How to Make the Most out of Slow Travel around Portugal: Tips and Advice

image @douro 41

Going on a holiday to Portugal is a great choice, with all of the fantastic sceneries, historical and cultural background, lovely people, and overall vibe you get to experience. However, if you wish to truly get to know the country in-depth, genuinely learn about the authentic traditions and locals, and see remote and less-known places, it is best that you choose slow traveling. Giving yourself the time to explore and enjoy everything at your own pace will give you the opportunity to see so much more than just the most popular objects.

That being said, if you are doing slow travel here for the first time, there are some tips and info you should be aware of. So, let’s look through the best suggestions and advice to make your trip as good as it can be!

@Casa da Calçada/


Generally, when tourists travel to a place and have only about a week of their stay, acquiring knowledge of the native language, while advisable, is not necessary. However, if you are expanding your time and, let’s say, have a month or two in Portugal, breaking that language barrier is step one!
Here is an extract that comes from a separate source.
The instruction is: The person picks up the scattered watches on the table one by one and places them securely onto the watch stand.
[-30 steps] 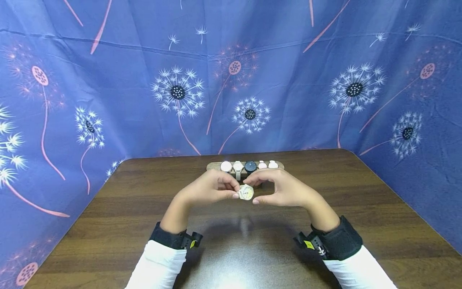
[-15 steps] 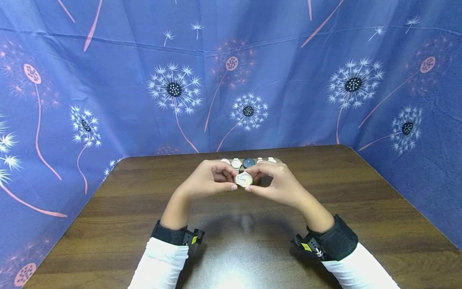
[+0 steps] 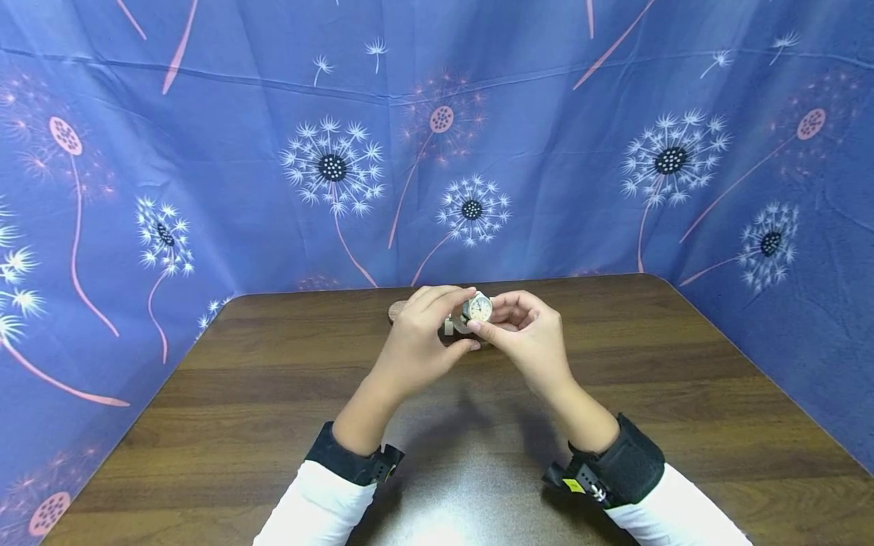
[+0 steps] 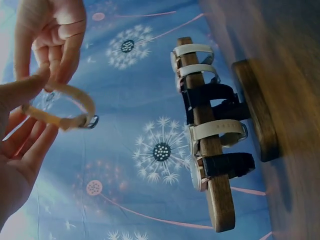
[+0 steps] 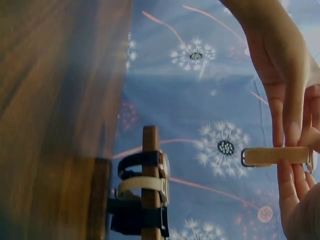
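My right hand pinches a wristwatch between thumb and fingers, a little above the table. The watch has a pale round dial, and its tan strap forms a loop in the left wrist view. My left hand curves round the other side of the watch, index finger by its upper edge and thumb lower down. Fingers of both hands lie along opposite edges of the strap in the right wrist view. Behind the hands is a wooden watch stand, mostly hidden in the head view.
On the stand sit several other watches: a black-strapped one, a cream one, a wide black one and two white ones at the far end. The wooden table ends at a blue dandelion-print cloth.
My right hand has come in from beside the watch and taken hold of it. My left hand has moved right and shifted its grip. The watch is now higher, nearer the stand.
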Motion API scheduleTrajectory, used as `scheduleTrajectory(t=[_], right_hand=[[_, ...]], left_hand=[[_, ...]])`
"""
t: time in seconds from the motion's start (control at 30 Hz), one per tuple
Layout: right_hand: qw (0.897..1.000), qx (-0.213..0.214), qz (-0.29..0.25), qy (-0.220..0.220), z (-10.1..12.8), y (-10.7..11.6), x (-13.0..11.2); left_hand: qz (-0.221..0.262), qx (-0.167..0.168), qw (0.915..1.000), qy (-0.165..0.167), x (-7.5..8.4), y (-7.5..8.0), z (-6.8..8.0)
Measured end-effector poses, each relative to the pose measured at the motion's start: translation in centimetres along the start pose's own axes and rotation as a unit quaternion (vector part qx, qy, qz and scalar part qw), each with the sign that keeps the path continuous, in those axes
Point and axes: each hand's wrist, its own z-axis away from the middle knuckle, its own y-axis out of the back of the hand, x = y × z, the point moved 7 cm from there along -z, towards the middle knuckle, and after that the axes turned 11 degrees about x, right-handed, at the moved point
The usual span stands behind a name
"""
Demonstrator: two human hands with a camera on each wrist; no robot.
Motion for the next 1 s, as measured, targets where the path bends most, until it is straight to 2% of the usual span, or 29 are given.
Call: scheduleTrajectory(t=[0.13, 0.3, 0.6, 1.0], right_hand=[[0.999, 0.01, -0.024, -0.018, 0.3, -0.3, 0.2], [1.0, 0.008, -0.019, -0.015, 0.5, -0.5, 0.4], [0.999, -0.027, -0.024, 0.006, 0.7, -0.9, -0.2], [0.997, -0.063, -0.022, 0.029, 0.4, -1.2, -0.2]], left_hand=[[-0.044, 0.025, 0.9984, -0.026, 0.5, 0.0, -0.1], [-0.072, 0.033, 0.9967, -0.016, 0.3, -0.1, 0.0], [-0.041, 0.032, 0.9984, 0.021, -0.6, 0.0, 0.1], [0.0, 0.044, 0.998, 0.046, -2.0, 0.8, 0.2]])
Indeed, you do not need to get on the advanced level of Portuguese, but learning the main basic phrases and some other valuable words should be on your list of preparations.

Mainly, when traveling to such big cities as Lisbon or Porto, you should not face trouble conversing with locals. As these are tourist-heavy cities, many residents will be able to help you while speaking English, Russian, etc. However, when doing slow travel, you will most likely go to smaller villages and towns, such as Aljezur, Aveiro, Monsanto, and so on. Here, the locals are just as welcoming, but it might be more difficult for you to chat with them. So, learning a bit of Portuguese is in your best interest! And it is more than practical too – speaking in their native language will give you a sense of closeness to the culture!

If you need tips on finding convenient transportation, check out the Lisbon to Porto train!

image @Four Seasons Ritz, Lisbon


Naturally, when you give yourself more than a few days to explore, you need to prepare a badass itinerary! Here are our thoughts on this.

Depending on how many cities you want to visit on your Portugal tours, keep on planning your itinerary using the same principle: whichever big city you choose, see as many places around it as you can. So, you will get the main course and a bunch of desserts around!

Between the most popular objects, there are lovely towns, striking villages, forests and meadows for you to visit, little remote wineries, and mountains. And that is the whole point of taking your time – it’s that you get to see as many sites as possible!

On the other hand, try to be flexible with your itinerary, too! Make sure you give in and not follow the rules completely, and rather choose a spontaneous dinner with the locals or go exploring nature instead of doing something planned. Unexpected experiences lead to the best memories. So, be free with it! And do not get disappointed if you cannot manage to finish everything on your list. Be curious and brave. Explore and do what feels best!

Via Algarviana – Along the Algarve way; image @visit portugal

Take Your Time

Regard this as the second part of our previous advice! Take your time exploring and snooping into every little corner of every town, take your time smelling the clear weather in the middle of the forest, and take your time putting together a sentence in Portuguese while talking to a local.

The mistake many first-time slow-travelers make is that they are so used to rushing through their trips to keep up that they struggle to comprehend that they will not run out of time! Just trust in your instincts and know that this is the exact reason you chose this way to tour.

Make deeper connections with your traveling partner/s or with yourself. Make friends there, try out authentic Portuguese cuisine rather than fast food, and simply give your time to enjoy everything.

image @Castelo de S. Jorge, Lisbon, Portugal


Aside from accommodations, knowing how you are getting places is the most essential part of slow traveling. As we have briefly mentioned before, trains are a great choice. The same goes for buses! The railway system in Portugal is very well-developed, so you will not have to worry about navigating. Also, even if you pick speed trains, this way of transportation is literally slow traveling. The places you will see through your compartment windows will be just as stunning as the destinations.

Trains and buses are, of course, cheap and comfortable as well. So we suggest you consider it!

The other popular option is renting a car. This way, you will get complete freedom and travel at your own pace. However, as comfortable as it is, you should be aware that renting a car for long periods is quite expensive, not to mention the struggles you might face while exploring remote places. You can easily get lost, and while it is all a part of the experience, getting stranded in the middle of nowhere is never fun! And do not forget parking! You might find a space a little easier in towns and villages, but bigger cities have many either restricted areas or the ones with high fees.

images @six senses douro valley


You can always choose hotels and motels for your stays or Airbnbs. While the latter will probably be cheaper, it has some disadvantages.

For example, if you travel a bit spontaneously, finding an Airbnb available on the spot might be more complicated than finding a hotel room. Hotels are usually never fully packed, so you will most likely find a room even if you end up in an unexpected place and need a place to crash for a night.

However, if you plan on staying in the same area for several days to explore, we suggest Airbnbs for lower fees and a cozier atmosphere!

There you go. Your knowledge of slow traveling is a step closer to making this holiday the best ever! So take your time, and enjoy the Portuguese sun!